Já Luísa usou como referências principais conceitos do ambientalista e filósofo brasileiro Ailton Krenak e o livro Nós uma antologia indígena (2021), de Maurício Negro, para a redação cujo tema era As relações sociais por meio da solidariedade.
“Como tenho muito interesse por essa perspectiva da literatura indígena, eu trouxe tanto Ailton Krenak quanto uma antologia de contos que chama Nós: uma antologia indígena para desenvolver o tema contrapondo as questões de solidariedade e falei da pandemia também, que a gente podia ver como a solidariedade afetou nossas relações sociais naquele momento”, lembra a estudante.
Ela fala da importância de ler a lista de obras obrigatórias de outros vestibulares.

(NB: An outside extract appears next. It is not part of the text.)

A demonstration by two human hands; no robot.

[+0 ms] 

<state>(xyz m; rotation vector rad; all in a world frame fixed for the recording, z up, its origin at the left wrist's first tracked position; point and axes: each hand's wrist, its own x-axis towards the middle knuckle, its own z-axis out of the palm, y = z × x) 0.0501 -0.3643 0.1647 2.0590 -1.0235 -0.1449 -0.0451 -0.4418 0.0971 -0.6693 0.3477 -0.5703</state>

Inclusive, ela conheceu o trabalho de Ailton Krenak por meio da lista de obras da Unicamp. “Talvez se eu não tivesse tido essa oportunidade de ter contato com outra lista, eu não teria o repertório que eu precisei no vestibular que eu passei de fato (Fuvest, da USP) e que eu estou aqui hoje fazendo faculdade”, conta.
Como recomendação, ela cita os podcasts que ela mais ouvia durante a preparação para o vestibular: Rádio Escafandro, Ciência Suja e Mamilos, para consumir conteúdos dos mais diversos temas.
Giulia, por sua vez, deixa como indicação o premiado filme brasileiro Ainda Estou Aqui (2024), de Walter Salles, que trata “de um período marcante da história brasileira, a ditadura militar”. Para ela, filmes como esse são “essenciais para a construção de uma visão crítica sobre os problemas do País”, e lembra que os temas da redação do Enem se baseiam em problemáticas brasileiras.